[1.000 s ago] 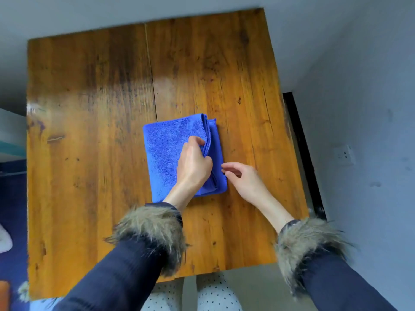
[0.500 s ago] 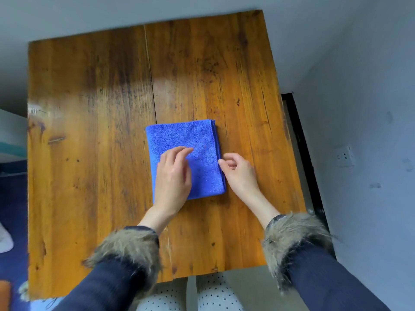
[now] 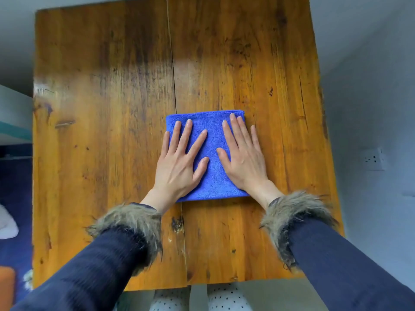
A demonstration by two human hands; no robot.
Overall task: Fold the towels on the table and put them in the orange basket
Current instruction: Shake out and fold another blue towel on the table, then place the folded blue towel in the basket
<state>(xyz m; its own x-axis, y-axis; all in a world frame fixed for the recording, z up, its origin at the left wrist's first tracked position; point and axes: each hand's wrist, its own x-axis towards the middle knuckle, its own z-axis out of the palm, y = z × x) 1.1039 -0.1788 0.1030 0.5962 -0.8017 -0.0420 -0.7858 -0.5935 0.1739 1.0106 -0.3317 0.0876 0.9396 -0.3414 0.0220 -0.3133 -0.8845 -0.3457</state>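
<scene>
Blue towel (image 3: 211,153) now folded flat on table (image 3: 101,131); left hand (image 3: 179,162) and right hand (image 3: 243,158) both flattened, fingers straight, pressing it; earlier right only touched the edge.

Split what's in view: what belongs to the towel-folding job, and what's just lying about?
Job:
- blue towel, folded, flat on the table
- left hand and right hand, both pressing flat on it
- wooden table
- orange thing at lower left edge, maybe the basket; cannot tell

Lying about:
- wall socket
- white item on the floor, left
</scene>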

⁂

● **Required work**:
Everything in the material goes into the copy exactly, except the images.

● **Answer box**:
[1.000 s ago] 
[0.500 s ago] 
[now] 
A demonstration by two human hands; no robot.
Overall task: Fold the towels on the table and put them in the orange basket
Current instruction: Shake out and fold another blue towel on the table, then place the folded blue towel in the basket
<state>(xyz m; its own x-axis, y-axis; all in a world frame fixed for the recording, z up, its origin at the left wrist's first tracked position; point and axes: each hand's wrist, its own x-axis towards the middle knuckle, its own z-axis out of the palm, y = z × x) 1.1039 -0.1788 0.1030 0.5962 -0.8017 -0.0420 -0.7858 -0.5935 0.1739 1.0106 -0.3317 0.0876 0.9396 -0.3414 0.0220 -0.3133 -0.8845 -0.3457</state>
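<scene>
Blue towel (image 3: 211,153) now folded flat on table (image 3: 101,131); left hand (image 3: 179,162) and right hand (image 3: 243,158) both flattened, fingers straight, pressing it; earlier right only touched the edge.

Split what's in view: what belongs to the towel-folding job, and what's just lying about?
Job:
- blue towel, folded, flat on the table
- left hand and right hand, both pressing flat on it
- wooden table
- orange thing at lower left edge, maybe the basket; cannot tell

Lying about:
- wall socket
- white item on the floor, left
</scene>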

For this exercise, nothing further remains.